Kaldı ki bir an için bir daha birbirimizle görüşmediğimizi varsaysak dahi, söz konusu derin devlet baskısı ve zihniyeti devam ettiği sürece, başka kimlerle görüşürsek görüşelim inancımız gereği onlara da Allah'ın varlığını birliğini, Allah aşkını, İslam'ın hak din olduğunu, Kur’an ahlakını, vatan-millet sevgisini, Devlete bağlılığın önemini, Türk-İslam Birliği ülküsünü anlatmaya devam edeceğimiz için, yine aynı suni ve asılsız örgüt ithamlarıyla karşı karşıya kalacağımız açıktır.
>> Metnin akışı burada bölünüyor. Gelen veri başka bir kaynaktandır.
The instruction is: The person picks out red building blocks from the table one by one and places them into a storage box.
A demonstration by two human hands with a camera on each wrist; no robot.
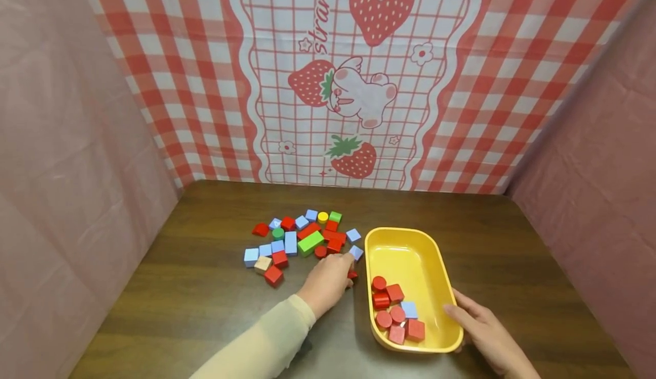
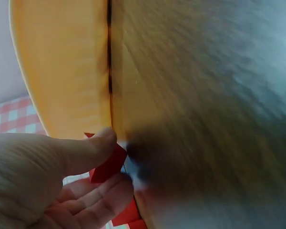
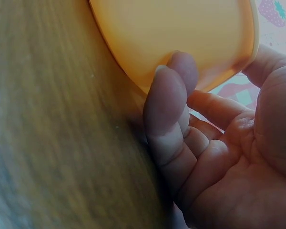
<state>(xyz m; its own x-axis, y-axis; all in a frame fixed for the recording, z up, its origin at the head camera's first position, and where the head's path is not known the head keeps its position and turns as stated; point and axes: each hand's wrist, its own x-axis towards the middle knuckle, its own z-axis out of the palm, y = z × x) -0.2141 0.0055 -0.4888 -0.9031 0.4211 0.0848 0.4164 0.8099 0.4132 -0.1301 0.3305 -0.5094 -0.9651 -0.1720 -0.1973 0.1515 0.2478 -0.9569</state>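
Note:
My left hand (image 1: 328, 282) is just left of the yellow tray (image 1: 415, 265), pinching a red block (image 2: 108, 164) between thumb and fingers. In the head view only a pointed red bit of that block shows past the fingertips. The right hand (image 1: 484, 328) holds the tray at its right side, the thumb over the rim and the fingers against the outer wall (image 3: 181, 28). Inside the tray, toward its near end, lie several red blocks (image 1: 415, 330) and one light blue block (image 1: 409, 310).
Left of the tray, loose blocks spread over the dark wooden table (image 1: 169, 310): red, blue, a long green block (image 1: 310, 243), a yellow cylinder (image 1: 323, 217) and a plain wooden block (image 1: 263, 264). A strawberry-print cloth (image 1: 333, 83) hangs behind, with pink curtains (image 1: 589, 140) at both sides.

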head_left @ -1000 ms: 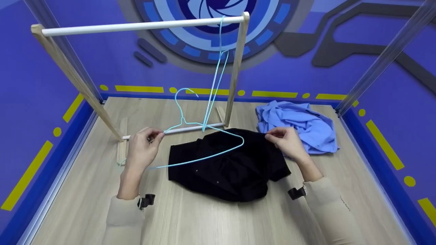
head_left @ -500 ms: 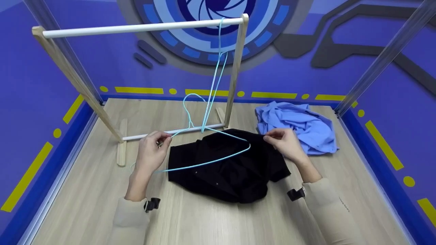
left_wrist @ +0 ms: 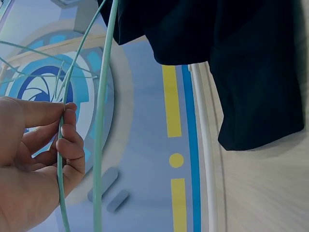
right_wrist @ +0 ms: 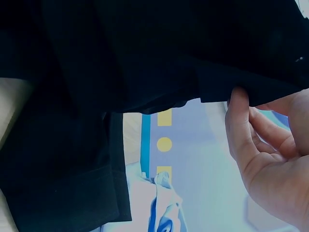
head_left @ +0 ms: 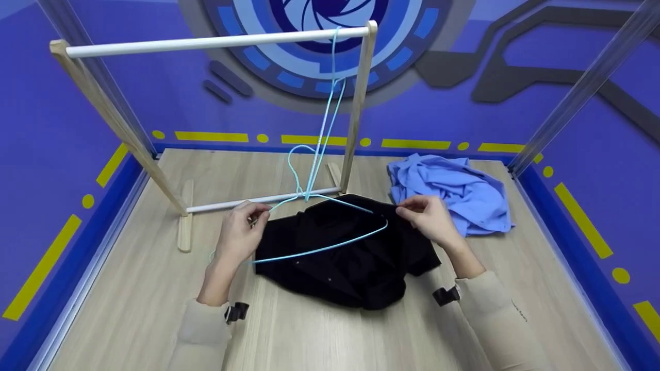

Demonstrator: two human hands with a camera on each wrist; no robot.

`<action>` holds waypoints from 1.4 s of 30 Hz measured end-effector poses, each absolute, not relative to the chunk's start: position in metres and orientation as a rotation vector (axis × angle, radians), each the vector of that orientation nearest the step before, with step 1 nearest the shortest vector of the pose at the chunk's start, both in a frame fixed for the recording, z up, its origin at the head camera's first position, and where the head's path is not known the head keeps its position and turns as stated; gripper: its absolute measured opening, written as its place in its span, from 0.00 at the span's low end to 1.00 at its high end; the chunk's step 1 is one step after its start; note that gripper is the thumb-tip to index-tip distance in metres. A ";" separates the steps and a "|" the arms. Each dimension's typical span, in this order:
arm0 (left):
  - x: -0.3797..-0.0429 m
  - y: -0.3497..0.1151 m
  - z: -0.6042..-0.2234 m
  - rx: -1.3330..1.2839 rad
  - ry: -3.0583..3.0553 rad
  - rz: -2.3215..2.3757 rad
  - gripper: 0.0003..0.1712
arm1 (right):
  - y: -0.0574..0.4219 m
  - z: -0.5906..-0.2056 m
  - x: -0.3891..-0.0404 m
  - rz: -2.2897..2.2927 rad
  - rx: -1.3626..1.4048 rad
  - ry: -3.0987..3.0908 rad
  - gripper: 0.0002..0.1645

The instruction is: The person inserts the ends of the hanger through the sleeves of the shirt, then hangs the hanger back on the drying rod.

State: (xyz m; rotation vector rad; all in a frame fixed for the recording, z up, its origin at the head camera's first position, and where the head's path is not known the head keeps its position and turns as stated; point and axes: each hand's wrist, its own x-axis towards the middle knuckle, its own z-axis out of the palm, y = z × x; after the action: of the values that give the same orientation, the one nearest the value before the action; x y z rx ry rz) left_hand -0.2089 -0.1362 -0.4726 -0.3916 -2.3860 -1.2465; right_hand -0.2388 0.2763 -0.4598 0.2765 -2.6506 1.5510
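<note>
My left hand pinches a light-blue wire hanger by its left shoulder, thumb against fingers; the left wrist view shows this hanger close up. The hanger's hook points away from me and its right end lies over a black short-sleeved shirt, where dark cloth partly hides the corner. With thumb and fingers, my right hand pinches the shirt's far right edge. That edge is lifted, as the right wrist view shows the cloth hanging from the fingertips.
Behind the shirt stands a wooden rack with a white top rail. A second blue hanger hangs near its right post. A crumpled blue garment lies at the back right. Blue walls enclose the table.
My left hand has carried the hanger rightward and slightly toward me, bringing its right end farther over the black shirt. The right hand has stayed nearly still, keeping its pinch on the cloth.
</note>
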 end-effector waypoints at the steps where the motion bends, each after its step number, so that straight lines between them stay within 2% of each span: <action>1: -0.209 -0.135 -0.473 -0.393 -2.386 -1.259 0.04 | 0.276 -0.460 -0.239 1.552 0.284 -2.651 0.06; 21: -0.210 -0.114 -0.477 -0.442 -2.408 -1.349 0.06 | 0.271 -0.461 -0.237 1.614 0.345 -2.656 0.09; 28: -0.212 -0.109 -0.479 -0.446 -2.429 -1.340 0.05 | 0.262 -0.448 -0.229 1.611 0.376 -2.659 0.08; 31: -0.213 -0.107 -0.480 -0.448 -2.434 -1.337 0.05 | 0.265 -0.459 -0.235 1.620 0.378 -2.643 0.08; 42: -0.215 -0.100 -0.482 -0.448 -2.465 -1.350 0.06 | 0.259 -0.459 -0.234 1.655 0.415 -2.627 0.07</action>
State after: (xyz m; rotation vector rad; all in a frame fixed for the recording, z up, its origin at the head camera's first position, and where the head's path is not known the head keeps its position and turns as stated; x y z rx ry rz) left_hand -0.2149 -0.1004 -0.4819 -0.4476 -2.4646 -1.3496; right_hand -0.2340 0.2591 -0.4594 0.4150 -2.6267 1.6551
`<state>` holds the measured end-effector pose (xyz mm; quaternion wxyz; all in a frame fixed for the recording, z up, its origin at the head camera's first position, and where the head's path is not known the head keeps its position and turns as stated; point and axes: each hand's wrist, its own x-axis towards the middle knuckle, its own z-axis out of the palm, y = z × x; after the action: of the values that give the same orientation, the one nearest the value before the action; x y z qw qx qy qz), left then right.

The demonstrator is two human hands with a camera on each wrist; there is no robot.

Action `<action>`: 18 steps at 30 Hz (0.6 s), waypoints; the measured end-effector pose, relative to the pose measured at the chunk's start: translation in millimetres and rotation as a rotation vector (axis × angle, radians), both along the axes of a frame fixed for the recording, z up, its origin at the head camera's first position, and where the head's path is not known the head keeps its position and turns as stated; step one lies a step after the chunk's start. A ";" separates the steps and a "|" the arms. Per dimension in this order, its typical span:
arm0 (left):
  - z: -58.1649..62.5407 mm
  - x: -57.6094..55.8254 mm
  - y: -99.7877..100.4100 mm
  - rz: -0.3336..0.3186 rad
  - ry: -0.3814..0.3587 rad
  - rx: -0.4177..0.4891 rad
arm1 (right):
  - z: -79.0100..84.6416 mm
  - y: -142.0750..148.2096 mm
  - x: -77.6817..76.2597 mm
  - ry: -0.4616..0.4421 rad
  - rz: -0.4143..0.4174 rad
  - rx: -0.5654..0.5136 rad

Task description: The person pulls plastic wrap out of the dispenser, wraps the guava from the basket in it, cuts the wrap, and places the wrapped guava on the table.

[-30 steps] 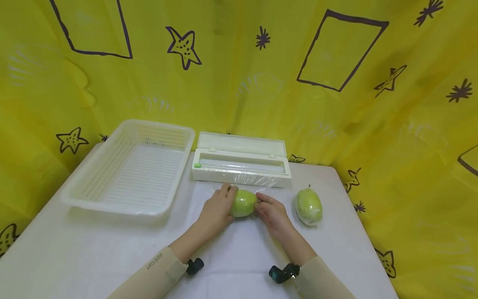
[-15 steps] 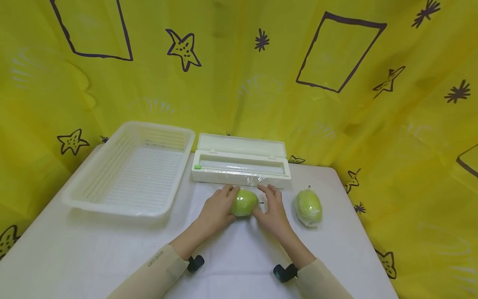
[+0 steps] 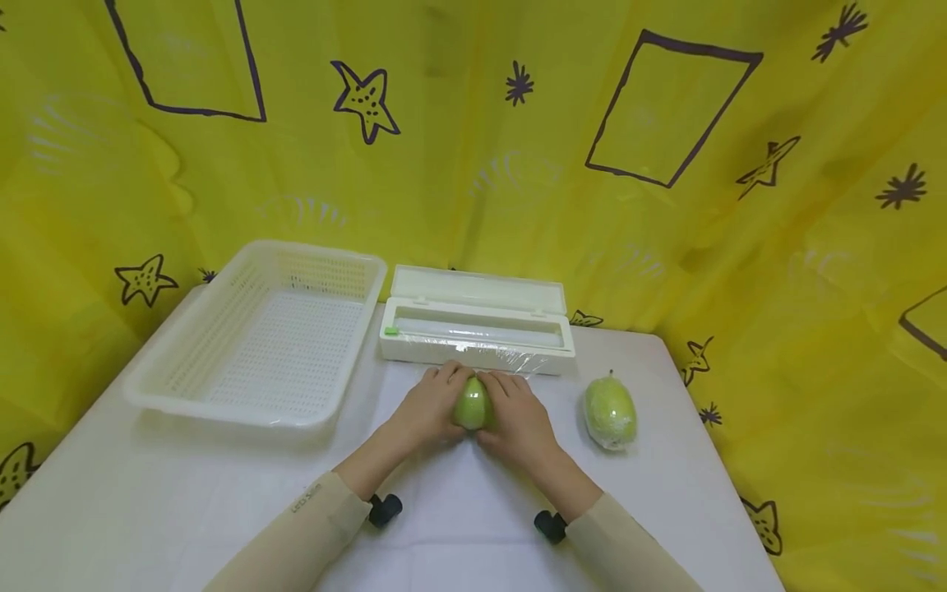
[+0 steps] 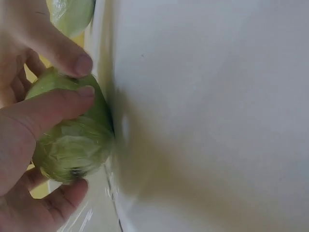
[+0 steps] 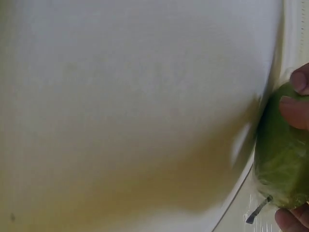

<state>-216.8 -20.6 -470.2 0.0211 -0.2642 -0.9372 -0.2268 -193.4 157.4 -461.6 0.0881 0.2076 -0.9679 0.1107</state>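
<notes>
In the head view a green pear [image 3: 471,403] lies between both hands at the front of the cling film box. My left hand [image 3: 431,409] grips its left side and my right hand [image 3: 518,415] its right side, thumbs near each other. Wrinkled clear cling film [image 4: 72,140] covers the pear's end in the left wrist view. Seen from the right wrist, a dark stem [image 5: 259,210] pokes out of the filmed pear. A second green pear [image 3: 610,413], wrapped in film, rests on the table to the right of my right hand.
A long white cling film box [image 3: 473,355] stands open just beyond the hands, with a film roll [image 3: 477,331] inside and a green slider [image 3: 392,330] at its left. A white plastic basket [image 3: 229,407] stands on the left. A yellow curtain [image 3: 459,205] hangs behind the white table [image 3: 281,493].
My right hand was at the pear's stem end, then opened and moved left around the pear's right side. The left hand has kept its hold. Less of the pear shows now.
</notes>
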 end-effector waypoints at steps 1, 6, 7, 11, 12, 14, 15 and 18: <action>0.0 -0.1 -0.9 -0.004 -0.011 0.009 | -0.9 -0.6 -0.3 0.001 0.005 0.009; -1.7 -1.2 -4.2 -0.007 -0.053 0.046 | -5.7 -3.2 -2.1 0.017 0.000 0.004; -2.0 -1.8 -4.9 -0.003 -0.058 0.054 | -6.3 -3.8 -3.0 0.024 -0.010 -0.004; -4.2 -4.7 -8.0 0.012 -0.079 0.126 | -7.5 -5.8 -8.0 0.034 -0.041 -0.039; -4.9 -5.2 -8.7 0.019 -0.085 0.150 | -7.3 -6.3 -9.0 0.026 -0.044 -0.043; -6.5 -6.1 -10.0 0.023 -0.088 0.202 | -6.9 -6.9 -10.7 0.009 -0.044 -0.057; -7.4 -6.5 -10.4 0.027 -0.088 0.222 | -6.8 -7.1 -11.2 0.000 -0.044 -0.063; -9.9 -8.1 -10.7 0.032 -0.078 0.265 | -6.5 -6.9 -12.9 -0.032 -0.065 -0.099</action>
<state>-224.9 -31.3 -480.1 0.0228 -0.2349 -0.9033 -0.3582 -206.2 150.4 -468.2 0.0863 0.1697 -0.9688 0.1588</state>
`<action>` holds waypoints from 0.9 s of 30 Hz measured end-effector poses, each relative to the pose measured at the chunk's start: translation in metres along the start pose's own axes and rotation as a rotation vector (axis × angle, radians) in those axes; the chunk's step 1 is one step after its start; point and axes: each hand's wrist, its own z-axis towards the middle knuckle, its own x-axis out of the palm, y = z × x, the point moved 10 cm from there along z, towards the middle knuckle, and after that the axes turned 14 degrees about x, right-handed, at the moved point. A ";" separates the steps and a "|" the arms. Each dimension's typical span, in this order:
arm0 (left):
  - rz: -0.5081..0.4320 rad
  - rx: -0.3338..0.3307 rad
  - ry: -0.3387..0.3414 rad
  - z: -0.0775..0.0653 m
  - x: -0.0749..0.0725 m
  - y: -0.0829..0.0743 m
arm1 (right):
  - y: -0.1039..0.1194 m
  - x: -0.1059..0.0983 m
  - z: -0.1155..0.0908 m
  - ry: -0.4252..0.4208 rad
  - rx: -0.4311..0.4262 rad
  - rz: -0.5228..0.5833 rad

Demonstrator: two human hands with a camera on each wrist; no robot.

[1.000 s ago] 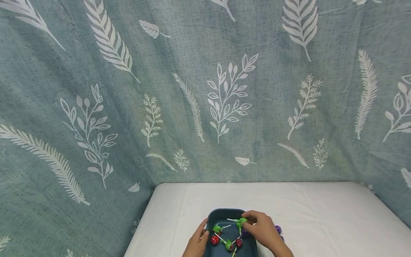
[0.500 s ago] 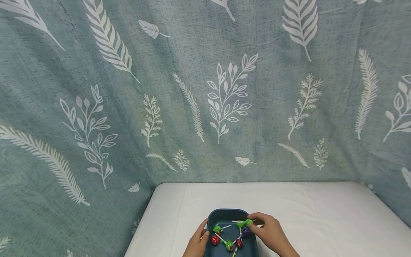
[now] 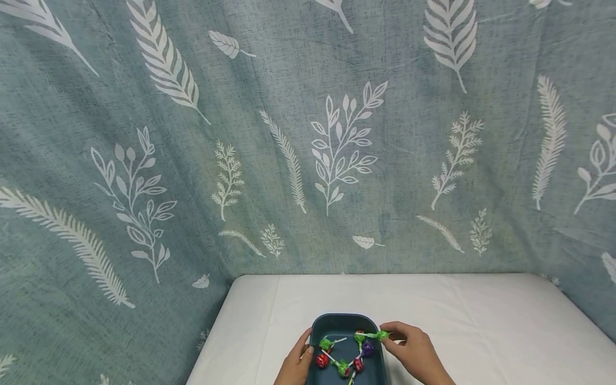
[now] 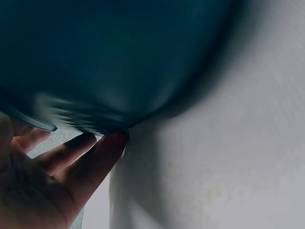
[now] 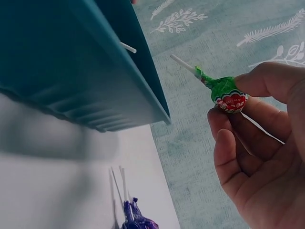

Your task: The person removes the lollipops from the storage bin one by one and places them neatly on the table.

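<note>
My right hand (image 3: 413, 347) pinches a green-wrapped lollipop (image 5: 228, 93) by its candy end, between thumb and fingers. In the head view it is at the right rim of a dark blue plastic bin (image 3: 337, 319), with the white stick pointing left over the bin. My left hand (image 3: 294, 361) grips the bin's left side, thumb at the rim and fingers against the outer wall. Inside the bin lie several lollipops: green ones (image 3: 325, 343), red ones (image 3: 322, 360) and a purple one (image 3: 368, 348). The bin's near end is cut off by the frame.
Purple-wrapped lollipops (image 5: 136, 222) lie on the white table (image 3: 481, 321) beside the bin, hidden behind my right hand in the head view. A green-grey leaf-patterned curtain (image 3: 269, 176) hangs behind and beside the table.
My right hand has moved right, from above the bin to its right rim, carrying the green lollipop along. The purple lollipop in the bin is now uncovered. My left hand stays put.
</note>
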 end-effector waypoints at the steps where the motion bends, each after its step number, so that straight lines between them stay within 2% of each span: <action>1: 0.001 0.001 0.000 0.000 0.000 -0.001 | -0.001 -0.001 0.000 -0.001 0.004 -0.001; 12: 0.006 0.012 0.009 0.001 -0.001 -0.001 | -0.015 -0.011 -0.003 -0.009 0.024 0.015; 20: 0.004 -0.016 0.013 0.000 0.000 0.002 | -0.024 -0.021 -0.006 -0.039 0.070 -0.013; 27: -0.006 -0.009 0.018 0.000 0.000 0.002 | -0.038 -0.028 -0.004 -0.043 0.104 -0.015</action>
Sayın Adnan Oktar ve arkadaş grubumuza dikte edilmeye çalışılan, "eğer özgür kalmak istiyorsanız, Adnan Oktar’la ve arkadaşlarınızla bir daha görüşmeyin, aksi halde cezaevinden çıkamazsınız veya tekrar cezaevine girersiniz" tehditleriyle yapılan psikolojik baskının, ANAYASAL VE EVRENSEL TEMEL HAK VE ÖZGÜRLÜKLERE AYKIRILIĞININ yanında AKLA ve MANTIĞA AYKIRI OLDUĞU da açıktır.
İnananların dağılıp ayrılmadan birlikte, dayanışma, velayet ve kardeşlik ruhu içinde yaşaması, Kuran’ın emridir. Aksini talep etmek ise Kuran'ın hükmüne aykırıdır. Bizler Kuran’a uyduğumuz için biraradayız, Kuran’ın emirleri doğrultusunda da asla birbirimizden ayrılamayız. Bir mümin için cezaevi de ölüm de diğer mümin kardeşlerini terk etmekten, onlara sırt çevirmekten daha sevimlidir.
Kamuoyunun bilgisine saygılarımızla sunarız.